* **Directions**: Give back exactly the lines from the "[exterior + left" line to the final line of the records, and only those, minus any pictures.

* **Task data**:
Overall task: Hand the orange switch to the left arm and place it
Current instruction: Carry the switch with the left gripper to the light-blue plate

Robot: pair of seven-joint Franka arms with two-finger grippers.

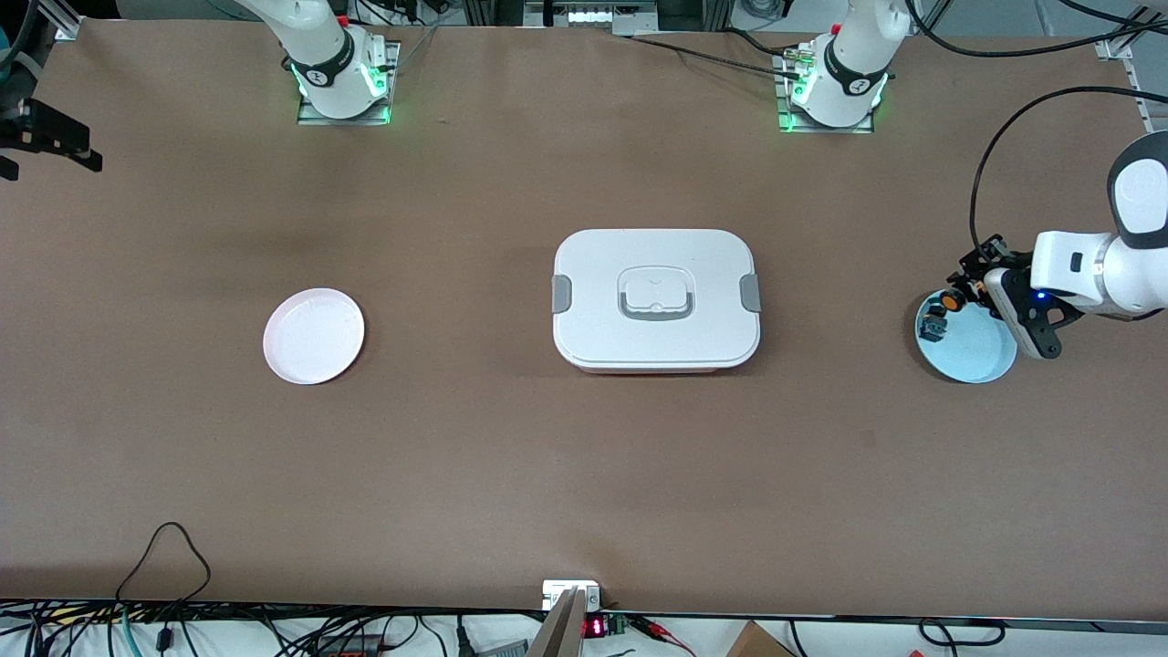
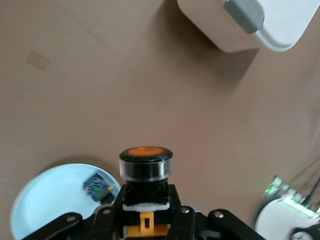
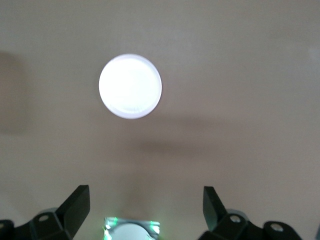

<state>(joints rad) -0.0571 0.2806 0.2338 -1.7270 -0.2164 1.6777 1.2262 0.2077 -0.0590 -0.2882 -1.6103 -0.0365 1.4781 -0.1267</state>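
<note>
The orange switch (image 1: 952, 298), a small black cylinder with a round orange cap, is held just above the rim of the light blue plate (image 1: 975, 354) at the left arm's end of the table. My left gripper (image 1: 969, 287) is shut on it. In the left wrist view the switch (image 2: 146, 162) stands cap-up between the black fingers (image 2: 182, 210). The white box (image 1: 655, 299) sits closed in the middle of the table. My right gripper (image 1: 41, 137) hangs open and empty over the table's edge at the right arm's end; in its wrist view its fingers (image 3: 75, 205) stand wide apart.
A small dark switch with green and blue parts (image 1: 933, 326) lies on the light blue plate (image 2: 45, 205). A pink plate (image 1: 313, 335) lies toward the right arm's end, also in the right wrist view (image 3: 130, 86). The box's corner (image 2: 280, 20) shows in the left wrist view.
</note>
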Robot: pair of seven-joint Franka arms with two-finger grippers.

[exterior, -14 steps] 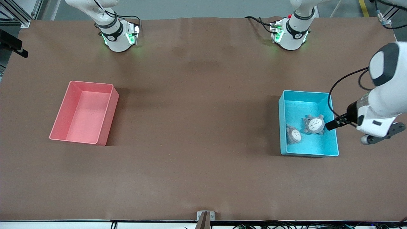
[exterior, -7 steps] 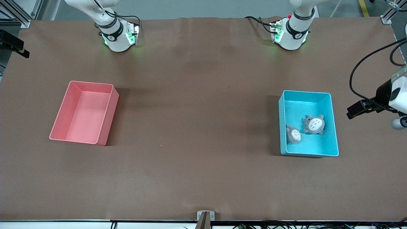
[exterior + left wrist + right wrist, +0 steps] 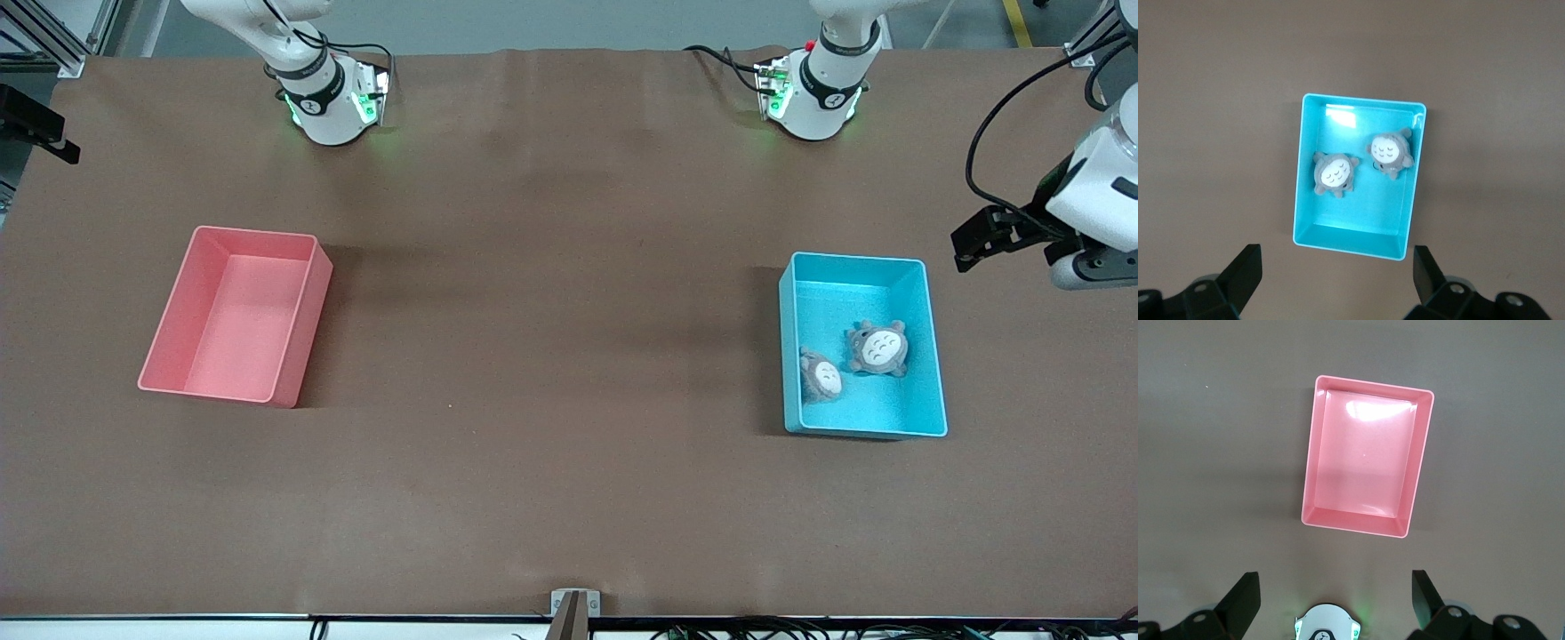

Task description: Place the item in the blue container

* **Task solution**:
[exterior + left wrist + right wrist, +0 steps] 

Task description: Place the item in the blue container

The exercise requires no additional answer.